Retype every entry below without pictures.

___ Supplied data

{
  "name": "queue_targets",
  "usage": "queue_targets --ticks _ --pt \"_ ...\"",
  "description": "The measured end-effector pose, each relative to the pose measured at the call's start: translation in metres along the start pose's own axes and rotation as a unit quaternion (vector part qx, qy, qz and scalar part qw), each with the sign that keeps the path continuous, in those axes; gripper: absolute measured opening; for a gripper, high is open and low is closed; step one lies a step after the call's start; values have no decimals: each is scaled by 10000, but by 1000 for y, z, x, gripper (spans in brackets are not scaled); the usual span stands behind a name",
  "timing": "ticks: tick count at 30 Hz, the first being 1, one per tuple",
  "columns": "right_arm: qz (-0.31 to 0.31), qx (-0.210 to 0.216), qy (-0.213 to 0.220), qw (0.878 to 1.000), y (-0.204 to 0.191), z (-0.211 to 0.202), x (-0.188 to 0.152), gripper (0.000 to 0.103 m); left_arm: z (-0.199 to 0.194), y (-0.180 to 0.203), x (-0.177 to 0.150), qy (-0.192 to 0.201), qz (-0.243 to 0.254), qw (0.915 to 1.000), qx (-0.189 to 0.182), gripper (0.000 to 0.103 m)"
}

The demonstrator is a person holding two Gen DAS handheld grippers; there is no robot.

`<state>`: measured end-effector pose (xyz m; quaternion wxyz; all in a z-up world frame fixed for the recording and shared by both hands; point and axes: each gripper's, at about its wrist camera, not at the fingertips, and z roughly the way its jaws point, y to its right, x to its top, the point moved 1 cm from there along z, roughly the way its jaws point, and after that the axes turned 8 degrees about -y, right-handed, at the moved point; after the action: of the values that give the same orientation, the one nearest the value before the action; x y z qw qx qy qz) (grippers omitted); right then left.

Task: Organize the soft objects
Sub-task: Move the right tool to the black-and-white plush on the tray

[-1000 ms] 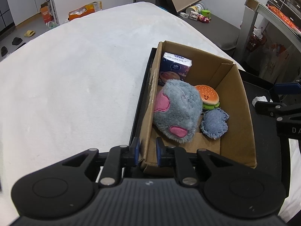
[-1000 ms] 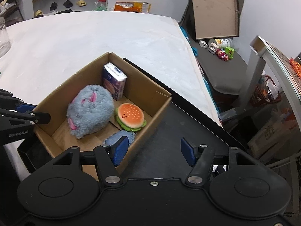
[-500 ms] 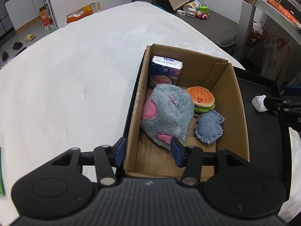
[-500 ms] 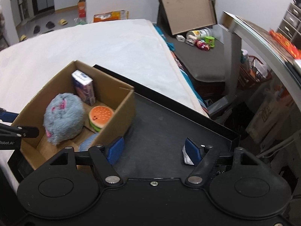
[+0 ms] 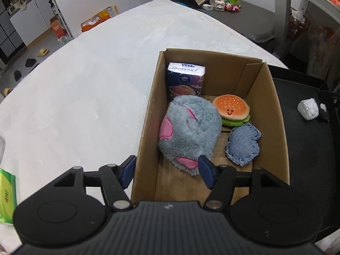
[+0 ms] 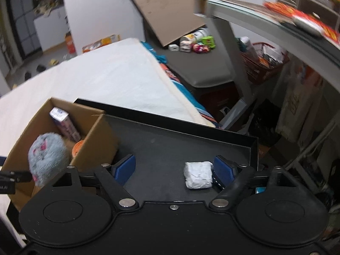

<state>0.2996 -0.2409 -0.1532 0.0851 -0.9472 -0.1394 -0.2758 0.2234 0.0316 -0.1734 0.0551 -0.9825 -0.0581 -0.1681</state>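
Note:
An open cardboard box [image 5: 276,106] holds a grey and pink plush [image 5: 189,127], a burger plush [image 5: 231,109], a denim heart pad [image 5: 243,144] and a blue tissue pack [image 5: 184,78]. My left gripper [image 5: 167,171] straddles the box's near left wall, its jaws opening and the pads off the cardboard. Over the black tray [image 6: 170,140], my right gripper [image 6: 174,167] is opening too. A white wrapped packet [image 6: 198,177] lies between its fingers, close to the right pad and far from the left one. The box [image 6: 102,136] stands on the tray's left part.
The tray and box rest on a white padded surface [image 5: 85,85]. A green pack [image 5: 6,195] lies at its near left edge. Beyond the tray's far rim are a grey bench with toys [image 6: 204,68], a metal table leg [image 6: 231,42] and a red basket [image 6: 265,63].
My left gripper let go of the box wall it had pinched and its jaws spread. My right gripper swung right from the box over the tray and widened; the white packet now lies between its fingers.

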Motion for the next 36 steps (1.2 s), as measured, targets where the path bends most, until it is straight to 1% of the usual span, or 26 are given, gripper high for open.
queue_targets --ticks 4,10,14,16,19,20,22,26,28,30,33,36 --pt "348 184 50 9992 19 5 -6 80 4 7 1 -81 104 9997 210 63" --pt "596 408 65 9974 41 17 -11 80 7 14 7 -151 98 9991 382 66" --pt "761 452 -1 9961 55 25 -16 78 8 18 9 -174 94 9985 514 68" --pt "832 511 -4 9952 62 27 -17 75 8 20 9 -197 102 9980 587 70" --pt "944 558 34 9940 72 29 -18 75 8 23 10 -233 137 9973 677 71" --pt "991 564 59 9935 76 30 -19 73 8 24 11 -245 144 9972 696 71" --pt "1091 617 95 9921 84 31 -19 66 9 25 12 -267 152 9968 734 72" --pt "1227 701 63 9899 95 38 -21 56 9 29 14 -291 199 9960 821 73" --pt "1278 721 -4 9892 99 44 -22 48 10 31 15 -303 211 9957 851 74" --pt "1309 750 -77 9885 101 50 -24 45 11 31 15 -307 211 9955 869 74" --pt "1271 707 -143 9893 100 56 -23 44 10 30 14 -315 217 9955 865 74" --pt "1132 465 -176 9923 97 62 -23 44 10 29 16 -337 204 9957 838 74"
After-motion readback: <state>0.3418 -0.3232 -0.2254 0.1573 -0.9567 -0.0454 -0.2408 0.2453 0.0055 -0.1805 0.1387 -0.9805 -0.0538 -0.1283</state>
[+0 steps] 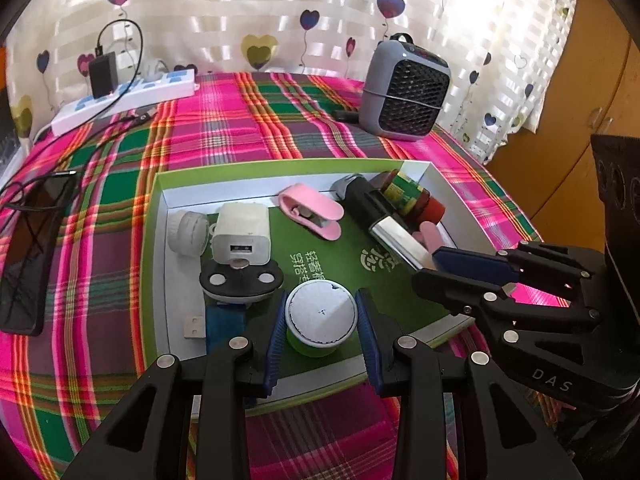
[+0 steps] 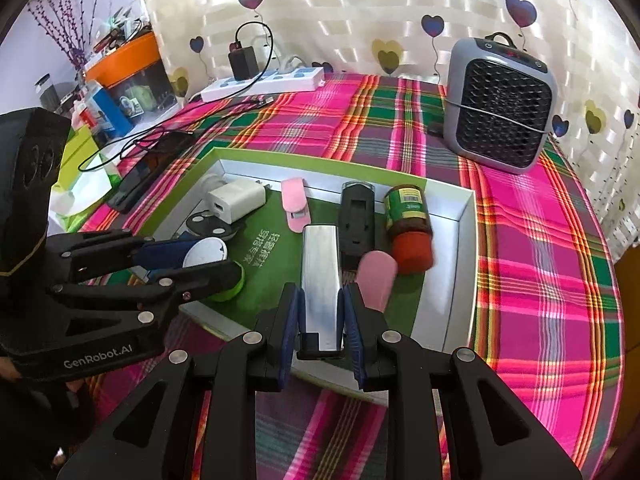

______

**Task answer**
{
  "name": "queue_targets",
  "usage": "queue_targets --ticks _ --pt \"_ ...\"",
  "description": "The measured end-effector pose, each relative to the pose measured at the call's start: translation in metres along the start pose's own axes and rotation as a unit quaternion (vector part qx, qy, qz and scalar part qw), each with the sign that keeps the path continuous, in those axes; gripper: absolute measured opening; for a gripper, high is open and low is closed; step one lies a step after the call's start; values have no decimals: each is scaled by 10000, but by 1000 for y, z, x, gripper (spans in brackets are not scaled); the usual span stands behind a name",
  "timing": "ticks: tick count at 30 Hz, the first being 1, one per tuple",
  "columns": "right_arm: qz (-0.31 to 0.31), qx (-0.210 to 0.216), qy (-0.213 to 0.220), qw (0.878 to 1.000), y (-0.204 to 0.191), z (-0.211 to 0.202), x (-0.188 to 0.152), gripper (0.000 to 0.103 m); left_arm: z (-0.199 to 0.194), y (-0.180 to 0.203), x (-0.177 to 0.150), qy (-0.192 to 0.201), qz (-0.243 to 0.254), qw (0.915 to 1.000), qx (-0.189 to 0.182), gripper (0.000 to 0.103 m)"
}

The demonstrator is a person holding two Gen DAS handheld grippers; there is no robot.

`<state>`: measured end-effector pose (xyz m; quaternion wxyz; all in a z-up world frame fixed for the recording and shared by both hands; point and axes: each gripper's, at about its wrist camera, not at the fingertips, and z roughly the way its jaws point, y to its right, x to its top, the point moved 1 cm from there along z, roughly the way its jaws point, and after that the axes turned 8 degrees about -y, right-handed, at the moved point; after the action: of the values that give the same orientation, the one nearest the value before the action; x y z qw qx qy qz) (grippers omitted); right then left.

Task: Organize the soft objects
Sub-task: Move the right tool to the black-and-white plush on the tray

[-1000 ms] 
[-1000 ms] 
[-500 ms] 
[-500 ms] 
[+0 ms] 
[+0 ms] 

<state>0.2996 -0.2409 -0.1532 0.0851 -0.9472 -0.1394 -0.2758 0.2234 0.0316 -0.1734 0.0551 -0.9825 -0.0581 -0.1681</state>
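Note:
An open cardboard box [image 5: 276,106] holds a grey and pink plush [image 5: 189,127], a burger plush [image 5: 231,109], a denim heart pad [image 5: 243,144] and a blue tissue pack [image 5: 184,78]. My left gripper [image 5: 167,171] straddles the box's near left wall, its jaws opening and the pads off the cardboard. Over the black tray [image 6: 170,140], my right gripper [image 6: 174,167] is opening too. A white wrapped packet [image 6: 198,177] lies between its fingers, close to the right pad and far from the left one. The box [image 6: 102,136] stands on the tray's left part.
The tray and box rest on a white padded surface [image 5: 85,85]. A green pack [image 5: 6,195] lies at its near left edge. Beyond the tray's far rim are a grey bench with toys [image 6: 204,68], a metal table leg [image 6: 231,42] and a red basket [image 6: 265,63].
My left gripper let go of the box wall it had pinched and its jaws spread. My right gripper swung right from the box over the tray and widened; the white packet now lies between its fingers.
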
Motion for the next 36 steps (1.2 s), as measured, targets where the path bends most, until it is straight to 1% of the usual span, or 26 are given, gripper high for open.
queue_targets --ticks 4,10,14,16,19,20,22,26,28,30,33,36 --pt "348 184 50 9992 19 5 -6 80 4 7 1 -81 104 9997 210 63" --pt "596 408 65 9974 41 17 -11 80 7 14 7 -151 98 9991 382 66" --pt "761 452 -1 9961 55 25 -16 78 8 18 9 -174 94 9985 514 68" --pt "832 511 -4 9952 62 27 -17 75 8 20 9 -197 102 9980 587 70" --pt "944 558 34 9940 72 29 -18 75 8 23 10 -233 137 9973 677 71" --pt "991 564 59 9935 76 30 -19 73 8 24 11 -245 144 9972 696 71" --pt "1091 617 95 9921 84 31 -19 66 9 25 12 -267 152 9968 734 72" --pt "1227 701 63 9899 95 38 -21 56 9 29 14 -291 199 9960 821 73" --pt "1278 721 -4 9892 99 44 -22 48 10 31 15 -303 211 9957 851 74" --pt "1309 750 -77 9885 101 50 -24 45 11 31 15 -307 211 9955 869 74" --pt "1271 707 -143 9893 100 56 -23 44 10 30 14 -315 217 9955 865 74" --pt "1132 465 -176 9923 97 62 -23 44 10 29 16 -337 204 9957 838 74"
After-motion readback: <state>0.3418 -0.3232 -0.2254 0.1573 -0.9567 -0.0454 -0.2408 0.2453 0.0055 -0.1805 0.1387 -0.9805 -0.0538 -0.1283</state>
[+0 steps] 
[+0 steps] 

There is no more to the exercise.